Une collègue de l'Université Joseph Fourier faisait des expériences de géophysique sur le terrain quand elle a été aperçue par un collaborateur du Dauphiné Libéré, à qui elle a répondu précisément et de bonne grâce. Quelques jours plus tard, est paru un article truffé d'erreurs et surtout agrémenté des théories géologiques personnelles de son auteur, qu'il faisait passer sous caution académique. L'université n'a pas réagi : toute publicité est bonne à prendre...

Un autre collègue, de l'INRIA, a été interviewé à propos de la fiabilité de l'informatique embarquée, notamment dans les automobiles. À un moment, on l'a interrogé sur l'accident fatal de la princesse Diana. Cet unique extrait a été ensuite utilisé dans un reportage télévisé, afin de dire : « D'après l'expert, cela pourrait être dû à un problème informatique. »

Autant dire que lorsque je lis dans La Montagne

« D’après plusieurs universitaires, la place croissante de la télé et des jeux vidéo explique en grande partie cette montée des violences chez les jeunes. »

je ne peux que me demander qui sont ces fameux « universitaires » il est fait référence.

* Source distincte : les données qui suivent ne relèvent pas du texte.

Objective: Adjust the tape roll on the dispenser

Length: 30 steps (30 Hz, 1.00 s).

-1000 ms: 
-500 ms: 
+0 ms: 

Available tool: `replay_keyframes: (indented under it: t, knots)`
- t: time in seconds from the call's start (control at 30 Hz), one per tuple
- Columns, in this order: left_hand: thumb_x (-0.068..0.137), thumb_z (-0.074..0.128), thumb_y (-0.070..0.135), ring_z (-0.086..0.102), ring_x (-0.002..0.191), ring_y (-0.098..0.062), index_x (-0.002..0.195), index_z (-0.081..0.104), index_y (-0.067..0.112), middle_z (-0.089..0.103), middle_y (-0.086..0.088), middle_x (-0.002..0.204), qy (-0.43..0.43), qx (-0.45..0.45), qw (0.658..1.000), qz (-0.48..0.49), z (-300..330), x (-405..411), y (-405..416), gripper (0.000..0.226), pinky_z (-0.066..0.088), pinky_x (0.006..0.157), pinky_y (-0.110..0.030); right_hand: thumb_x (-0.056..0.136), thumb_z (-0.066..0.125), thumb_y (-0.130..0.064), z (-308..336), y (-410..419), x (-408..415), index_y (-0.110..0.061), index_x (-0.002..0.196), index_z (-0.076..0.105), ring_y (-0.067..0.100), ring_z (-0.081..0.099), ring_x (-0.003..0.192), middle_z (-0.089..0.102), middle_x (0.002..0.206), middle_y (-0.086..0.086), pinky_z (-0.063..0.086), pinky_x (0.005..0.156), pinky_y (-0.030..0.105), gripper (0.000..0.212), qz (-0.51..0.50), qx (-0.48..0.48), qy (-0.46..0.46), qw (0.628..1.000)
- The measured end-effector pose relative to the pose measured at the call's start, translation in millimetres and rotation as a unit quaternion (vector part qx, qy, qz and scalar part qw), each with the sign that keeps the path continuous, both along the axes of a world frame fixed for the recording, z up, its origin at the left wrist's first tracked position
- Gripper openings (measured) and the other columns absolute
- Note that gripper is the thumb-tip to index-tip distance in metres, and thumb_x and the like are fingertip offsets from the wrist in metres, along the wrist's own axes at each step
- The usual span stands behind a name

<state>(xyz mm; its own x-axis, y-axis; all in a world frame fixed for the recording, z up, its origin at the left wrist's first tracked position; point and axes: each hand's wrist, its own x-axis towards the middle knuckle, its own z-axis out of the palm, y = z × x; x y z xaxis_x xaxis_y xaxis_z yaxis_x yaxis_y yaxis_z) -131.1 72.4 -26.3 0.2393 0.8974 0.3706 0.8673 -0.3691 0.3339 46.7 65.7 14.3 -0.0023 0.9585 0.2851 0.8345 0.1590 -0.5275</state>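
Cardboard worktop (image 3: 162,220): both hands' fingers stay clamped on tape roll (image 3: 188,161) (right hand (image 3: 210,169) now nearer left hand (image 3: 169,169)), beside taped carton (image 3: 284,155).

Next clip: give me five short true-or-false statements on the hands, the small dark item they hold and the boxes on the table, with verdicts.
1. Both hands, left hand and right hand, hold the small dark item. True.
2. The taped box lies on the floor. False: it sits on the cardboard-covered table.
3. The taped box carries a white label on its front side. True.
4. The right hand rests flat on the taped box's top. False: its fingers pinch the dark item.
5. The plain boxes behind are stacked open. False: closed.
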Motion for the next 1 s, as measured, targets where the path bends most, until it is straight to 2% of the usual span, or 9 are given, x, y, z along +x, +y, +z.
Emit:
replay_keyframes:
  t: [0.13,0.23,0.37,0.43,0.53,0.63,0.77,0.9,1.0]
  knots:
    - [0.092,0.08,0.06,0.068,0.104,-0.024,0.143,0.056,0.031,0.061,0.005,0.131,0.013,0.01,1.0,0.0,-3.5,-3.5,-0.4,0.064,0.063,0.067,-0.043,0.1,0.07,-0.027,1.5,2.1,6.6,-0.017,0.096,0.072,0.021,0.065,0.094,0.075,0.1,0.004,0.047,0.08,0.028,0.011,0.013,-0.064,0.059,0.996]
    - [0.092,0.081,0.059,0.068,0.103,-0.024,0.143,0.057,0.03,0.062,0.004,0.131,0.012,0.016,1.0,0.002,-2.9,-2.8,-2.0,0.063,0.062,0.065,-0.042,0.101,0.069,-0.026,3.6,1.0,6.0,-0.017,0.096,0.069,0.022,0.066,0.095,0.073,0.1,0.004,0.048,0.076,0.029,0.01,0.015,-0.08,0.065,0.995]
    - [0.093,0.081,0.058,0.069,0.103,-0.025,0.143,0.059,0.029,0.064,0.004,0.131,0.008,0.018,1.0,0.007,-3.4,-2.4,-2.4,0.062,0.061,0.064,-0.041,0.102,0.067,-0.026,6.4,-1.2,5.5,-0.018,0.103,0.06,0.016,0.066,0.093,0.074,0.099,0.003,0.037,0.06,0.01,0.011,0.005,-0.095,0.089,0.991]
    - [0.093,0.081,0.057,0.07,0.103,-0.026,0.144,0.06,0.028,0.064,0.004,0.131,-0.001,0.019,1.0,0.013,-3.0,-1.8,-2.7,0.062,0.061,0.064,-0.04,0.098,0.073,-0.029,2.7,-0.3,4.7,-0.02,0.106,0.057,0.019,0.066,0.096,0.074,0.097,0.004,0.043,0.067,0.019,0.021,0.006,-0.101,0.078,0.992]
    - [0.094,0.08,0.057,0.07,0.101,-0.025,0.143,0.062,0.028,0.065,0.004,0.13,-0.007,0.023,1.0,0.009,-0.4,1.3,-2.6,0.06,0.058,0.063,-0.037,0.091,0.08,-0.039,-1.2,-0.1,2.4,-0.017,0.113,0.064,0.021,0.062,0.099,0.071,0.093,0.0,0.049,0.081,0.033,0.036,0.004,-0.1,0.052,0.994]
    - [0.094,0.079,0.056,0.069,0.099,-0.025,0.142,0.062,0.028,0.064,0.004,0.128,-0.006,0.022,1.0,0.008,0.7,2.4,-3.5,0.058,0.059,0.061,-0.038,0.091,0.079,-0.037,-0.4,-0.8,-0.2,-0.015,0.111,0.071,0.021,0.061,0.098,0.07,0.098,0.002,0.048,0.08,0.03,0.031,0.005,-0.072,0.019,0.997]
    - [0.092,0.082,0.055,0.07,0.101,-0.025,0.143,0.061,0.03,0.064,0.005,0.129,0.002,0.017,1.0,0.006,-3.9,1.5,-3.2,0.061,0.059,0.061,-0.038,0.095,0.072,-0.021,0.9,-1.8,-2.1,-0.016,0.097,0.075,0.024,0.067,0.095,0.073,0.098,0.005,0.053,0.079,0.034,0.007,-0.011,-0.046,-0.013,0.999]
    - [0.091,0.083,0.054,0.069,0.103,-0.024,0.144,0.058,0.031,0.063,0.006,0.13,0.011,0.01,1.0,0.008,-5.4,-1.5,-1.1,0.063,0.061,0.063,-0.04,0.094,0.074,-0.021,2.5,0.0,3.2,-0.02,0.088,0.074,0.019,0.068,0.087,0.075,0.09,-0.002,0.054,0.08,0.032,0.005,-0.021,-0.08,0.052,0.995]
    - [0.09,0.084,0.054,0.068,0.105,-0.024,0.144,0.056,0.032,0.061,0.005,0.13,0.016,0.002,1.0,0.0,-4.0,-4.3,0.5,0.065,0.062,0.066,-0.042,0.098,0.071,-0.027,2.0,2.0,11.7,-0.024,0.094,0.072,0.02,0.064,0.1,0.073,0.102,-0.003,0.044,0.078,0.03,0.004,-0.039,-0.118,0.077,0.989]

  1. Ces universitaires existent-ils vraiment et ont-ils réellement dit ce qu'on leur fait dire ? Après tout, si un collaborateur du Dauphiné Libéré peut rajouter ses élucubrations à un article sur des expériences de géophysique, un journaliste de la Montagne peut fort bien rajouter ses théories psychologiques.
  2. S'exprimaient-ils dans leur domaine de compétence ? Je me rappelle du cas d'une maître de conférence en anglais et civilisation américaine (qui insistait fortement sur ce titre) qui voulait à toute force faire valoir ex officio son point de vue... sur la biographie Wikipédia d'un pédopsychiatre.
  3. Leurs théories ont-elles fait l'objet de publications sérieuses, validées par des comités éditoriaux, de préférence à échelle internationale ? Rappelons que dans les milieux scientifiques, les théories ne sont reconnues qu'une fois confirmées par la démonstration mathématique (non applicable ici) ou l'expérience.

Citez vos sources. Avec le Web et les hyperliens, il n'y a absolument aucune excuse pour ne pas donner de références précises.

S'il ne s'agit que d'expériences avec des étudiants dans la banlieue grenobloise, ce n'est pas très grave. Mais là, la Montagne joue sur l'émotion légitime de la population face à un drame pour fournir des explications sans doute très simplistes, et qui vont inquiéter à tort de nombreux concitoyens. Rappelons-nous qu'avant les jeux vidéo et l'Internet responsables des viols et meurtres, il y a eu le heavy metal (voir l'affaire Judas Priest dans les années 1980 aux États-Unis) et les jeux de rôle... Un peu de responsabilité et de mesure ne serait pas de trop dans le journalisme français.

(NB: Si je veux des opinions d'universitaires sur des sujets divers, il me suffit d'aller à la machine à café de mon laboratoire. Ça ne fait pas un raisonnement scientifique.)